Le «vagin» de Kapoor choque à Versailles
Des miroirs et de l’eau mais aussi des blocs de pierre et une inquiétante trompe d’acier rouillé posée sur la pelouse: au château de Versailles, près de Paris, le Britannique Anish Kapoor joue avec le chaos et la sexualité dans ce lieu de pouvoir et de désir.
- Publié le 06-06-2015 à 14h12
Spécialiste des installations géantes, comme celle du «Léviathan» sous la verrière du musée parisien du Grand Palais en 2011, l’artiste a également investi la salle du Jeu de Paume à Versailles avec une œuvre spectaculaire: un canon qui tire des cylindres de cire rouge sang dans un angle.

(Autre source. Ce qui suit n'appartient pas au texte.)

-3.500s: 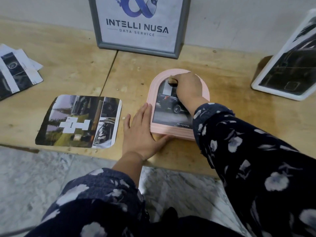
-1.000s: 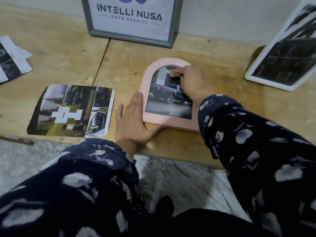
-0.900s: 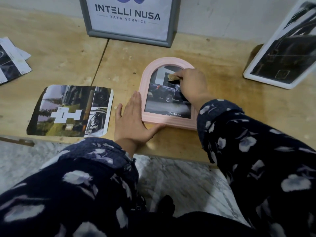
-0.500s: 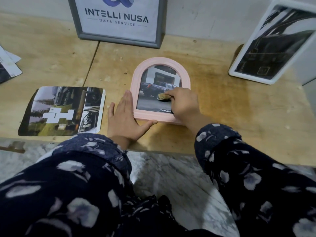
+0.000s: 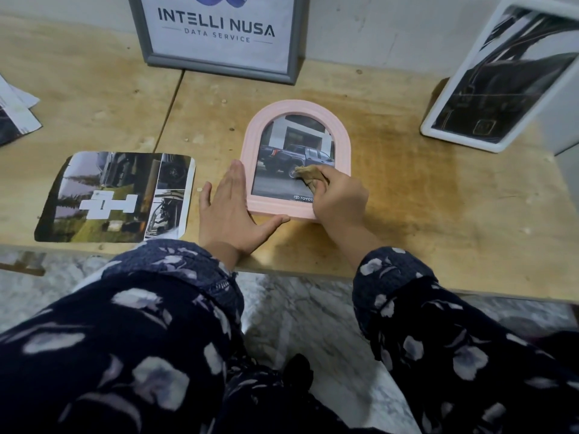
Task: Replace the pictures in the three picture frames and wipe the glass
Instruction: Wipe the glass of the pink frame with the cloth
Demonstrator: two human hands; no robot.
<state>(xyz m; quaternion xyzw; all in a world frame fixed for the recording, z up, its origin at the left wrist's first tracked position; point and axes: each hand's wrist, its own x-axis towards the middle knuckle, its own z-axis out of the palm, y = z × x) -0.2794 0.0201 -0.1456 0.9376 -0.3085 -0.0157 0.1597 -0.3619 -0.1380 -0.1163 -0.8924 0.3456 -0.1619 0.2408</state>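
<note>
Pink arched plastic frame (image 5: 296, 161) braced at 9 o'clock by flat, straight-fingered left hand (image 5: 230, 211); tan cloth wad (image 5: 308, 177) pinched by right hand (image 5: 340, 198). Best wiped with light overlapping strokes toward 12 o'clock.

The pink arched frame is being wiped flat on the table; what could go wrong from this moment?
1. The pink arched frame lies near the table's front edge; only the flat left hand braces it, so a hard stroke might push it.
2. The small cloth in the right hand is bunched, so fingers may smear the glass.
3. The loose print also lies close to the edge; a sleeve could brush it off.
</note>
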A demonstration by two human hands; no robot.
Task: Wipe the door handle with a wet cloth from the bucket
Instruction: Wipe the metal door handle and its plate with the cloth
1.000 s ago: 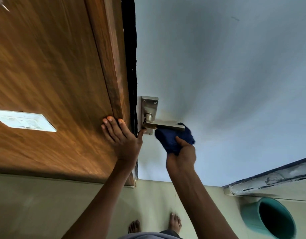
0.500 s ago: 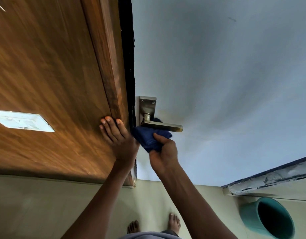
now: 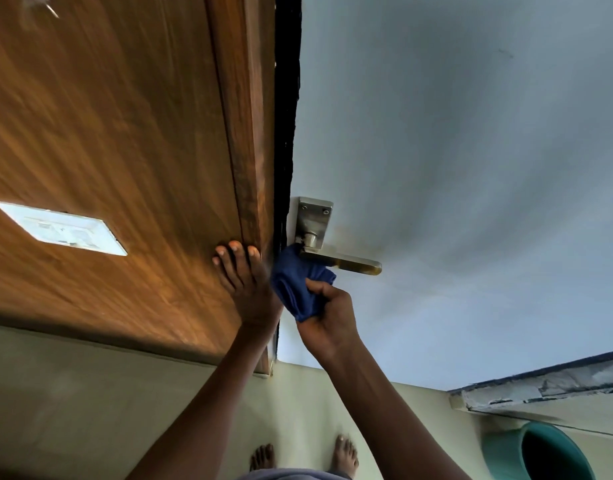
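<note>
Fingers point(image 3: 327, 289) of the right hand point(image 3: 329, 320) are closed tight around a bunched blue cloth point(image 3: 296, 285), and the upper part of the cloth presses against the inner end of the door handle point(image 3: 339, 261), just above these fingers. Behind and to the right of them stands the pale blue door point(image 3: 454, 168). To their left is the brown wooden panel point(image 3: 125, 150), where the left hand point(image 3: 246, 285) lies flat with fingers stretched, holding nothing. Far below to the right, the green bucket point(image 3: 502, 452) stands on the floor. Metal backplate point(image 3: 313, 218) sits above the lever.
</note>
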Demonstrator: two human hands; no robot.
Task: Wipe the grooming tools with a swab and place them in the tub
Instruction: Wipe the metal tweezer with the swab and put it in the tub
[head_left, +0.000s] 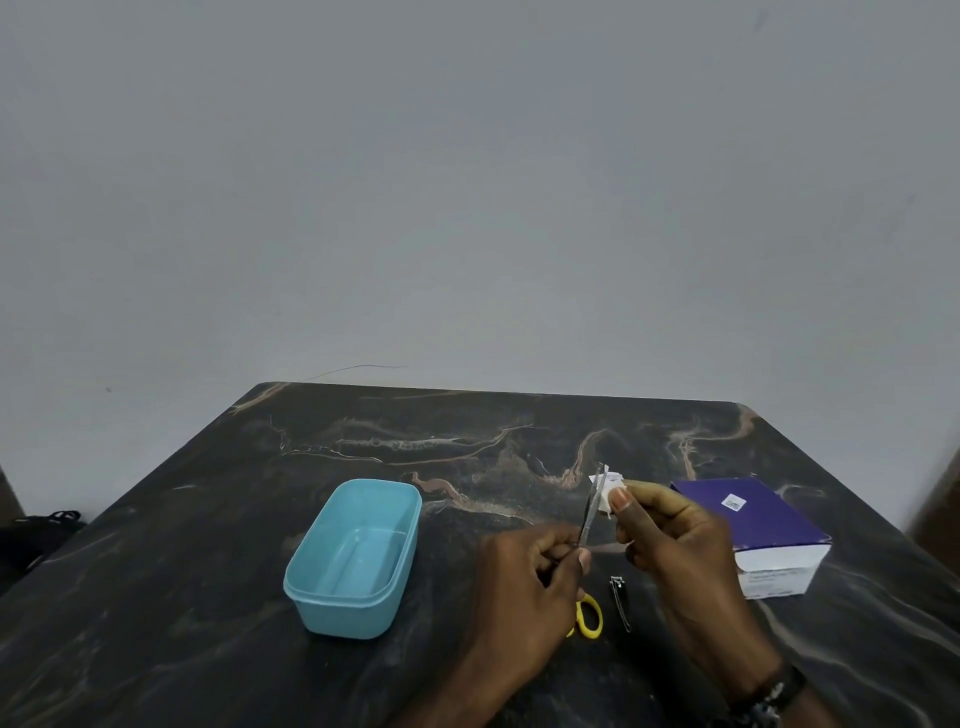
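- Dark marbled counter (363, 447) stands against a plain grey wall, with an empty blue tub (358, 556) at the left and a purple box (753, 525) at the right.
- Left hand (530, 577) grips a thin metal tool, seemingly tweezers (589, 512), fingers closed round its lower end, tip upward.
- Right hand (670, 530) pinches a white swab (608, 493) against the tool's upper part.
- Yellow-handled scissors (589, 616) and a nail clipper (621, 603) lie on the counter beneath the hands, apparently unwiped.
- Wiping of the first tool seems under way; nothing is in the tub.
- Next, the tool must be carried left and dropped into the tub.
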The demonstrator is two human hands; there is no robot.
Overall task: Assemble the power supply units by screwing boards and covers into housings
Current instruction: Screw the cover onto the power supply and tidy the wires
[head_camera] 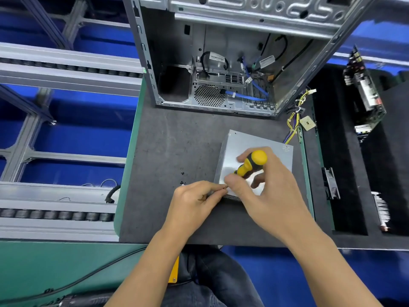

Pour son exposition du 9 juin au 1er novembre, Anish Kapoor a très vite écarté l’idée d’exposer ses œuvres dans les majestueux salons de Versailles comme l’ont fait d’autres artistes invités, dont Jeff Koons.
Il a préféré le Jeu de Paume, dans le quartier Saint-Louis de Versailles, ainsi que le Tapis vert, ce parterre de pelouse situé dans la grande perspective du château, explique Alfred Pacquement, commissaire de l’exposition. «Il ne voulait pas de Versailles comme décor».
Long tunnel d’acier rouillé
Dans l’axe central, l’artiste d’origine indienne a aligné quatre des six œuvres présentées: sur les terrasses, un de ses grands miroirs concaves bifaces, devenus sa marque de fabrique. Plus loin, un «miroir-radar» reflétant le ciel.
Puis, à quelques dizaines de mètres des statues dorées du bassin de Latone récemment restauré, se dresse l’ouverture inquiétante d’un long tunnel d’acier rouillé (60 m de long). Une pièce intitulée «Dirty Corner» (littéralement «coin sale»), «très sexuelle», reconnaît Anish Kapoor, qui imagine «une femme d’une autre civilisation».
Cette trompe, qui semble vouloir aspirer le château lui-même, est entourée d’excavations et d’énormes blocs de pierre (jusqu’à 25 tonnes), certains peints en rouge sang.
«La cavité sombre est un thème très présent dans le travail de Kapoor, il a joué la contradiction avec la perspective, bousculé son ordonnancement», mais en tenant compte de l’échelle de ce lieu immense, explique Alfred Pacquement.
«Ce qui se trouve sous la surface de cet ordonnancement», c’est aussi, selon Kapoor, ce que révèle la quatrième œuvre, le «Vortex», un bassin circulaire au pied du grand canal où tourne à fleur de terre une eau noirâtre dont le centre s’ouvre vers les profondeurs.
«Un désordre très précis»
Sexuelle, l’intervention du sculpteur au Jeu de Paume l’est aussi, à commencer par son titre «Tirer dans les coins». «J’ai voulu ouvrir un dialogue entre mon travail et le lieu», explique Kapoor, qui évoque «l’angle comme symbole du sexe féminin» et le canon «éminemment phallique».
«C’est un lieu très masculin, il n’y a aucune présence féminine», ajoute-t-il à propos de ce monument historique.
Le château de Versailles fut la résidence des rois de France Louis XIV, Louis XV et Louis XVI. Situés au sud-ouest de Paris, ce château et son domaine visaient à glorifier la monarchie française.
«La grande qualité de son projet, c’est qu’il est pensé et conçu par rapport à Versailles», souligne Alfred Pacquement, qui évoque la «détermination» du sculpteur, son «désordre très précis».
Anish Kapoor, 61 ans, a conçu une dernière sculpture posée comme un ovni au centre d’un bosquet: un énorme cube noir traversé par des boyaux rouges aux orifices de tailles très différentes, le plus grand occupant toute une face de l’oeuvre. L’intérieur du cube, accessible au public, donne la sensation d’être au coeur d’un gigantesque être vivant.
Le projet d’Anish Kapoor à Versailles a été l’un des plus complexes que les équipes aient eu à gérer depuis que le domaine donne carte blanche à des artistes contemporains. «Un chantier important», dit sobrement Alfred Pacquement. Quant à son coût, la direction de Versailles reste discrète.